## EXERCISE
Among the lines below, take the one holding "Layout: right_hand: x", the one holding "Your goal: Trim", and all lines between them. Set them down exactly.

----

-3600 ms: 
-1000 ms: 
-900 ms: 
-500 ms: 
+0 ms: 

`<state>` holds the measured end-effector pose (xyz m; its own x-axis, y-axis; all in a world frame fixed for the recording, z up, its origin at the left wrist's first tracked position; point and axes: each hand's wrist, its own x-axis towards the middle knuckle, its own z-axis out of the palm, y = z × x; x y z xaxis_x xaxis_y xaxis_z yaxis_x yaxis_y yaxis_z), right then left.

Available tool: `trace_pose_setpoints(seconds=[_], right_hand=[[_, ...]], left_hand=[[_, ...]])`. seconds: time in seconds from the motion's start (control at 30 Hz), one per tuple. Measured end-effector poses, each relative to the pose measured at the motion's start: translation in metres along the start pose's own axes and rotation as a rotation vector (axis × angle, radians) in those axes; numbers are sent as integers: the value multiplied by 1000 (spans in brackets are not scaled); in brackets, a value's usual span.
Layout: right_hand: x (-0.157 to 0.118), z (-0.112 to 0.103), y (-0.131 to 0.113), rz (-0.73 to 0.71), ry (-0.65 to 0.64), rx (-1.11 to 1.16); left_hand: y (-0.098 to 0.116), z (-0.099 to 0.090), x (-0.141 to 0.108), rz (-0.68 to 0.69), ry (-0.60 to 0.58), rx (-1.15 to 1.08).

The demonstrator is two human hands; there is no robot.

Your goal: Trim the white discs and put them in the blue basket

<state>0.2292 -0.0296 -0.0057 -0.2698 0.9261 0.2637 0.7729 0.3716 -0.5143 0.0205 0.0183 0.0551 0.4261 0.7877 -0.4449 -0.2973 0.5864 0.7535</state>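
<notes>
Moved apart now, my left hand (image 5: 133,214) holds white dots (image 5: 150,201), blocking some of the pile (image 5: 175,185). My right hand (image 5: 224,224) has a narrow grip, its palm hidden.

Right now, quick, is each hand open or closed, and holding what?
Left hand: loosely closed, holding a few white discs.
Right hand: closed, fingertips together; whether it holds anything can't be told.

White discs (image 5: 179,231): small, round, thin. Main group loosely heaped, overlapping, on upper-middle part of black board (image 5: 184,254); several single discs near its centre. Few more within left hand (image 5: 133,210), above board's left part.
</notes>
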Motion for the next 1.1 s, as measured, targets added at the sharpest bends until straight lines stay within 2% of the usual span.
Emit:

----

## OUTPUT OF THE TASK
Layout: right_hand: x (-0.157 to 0.118), z (-0.112 to 0.103), y (-0.131 to 0.113), rz (-0.73 to 0.71), ry (-0.65 to 0.64), rx (-1.11 to 1.16); left_hand: y (-0.098 to 0.116), z (-0.099 to 0.090), x (-0.141 to 0.108), rz (-0.68 to 0.69), ry (-0.60 to 0.58), rx (-1.15 to 1.08).

The demonstrator is two human hands; there is no robot.

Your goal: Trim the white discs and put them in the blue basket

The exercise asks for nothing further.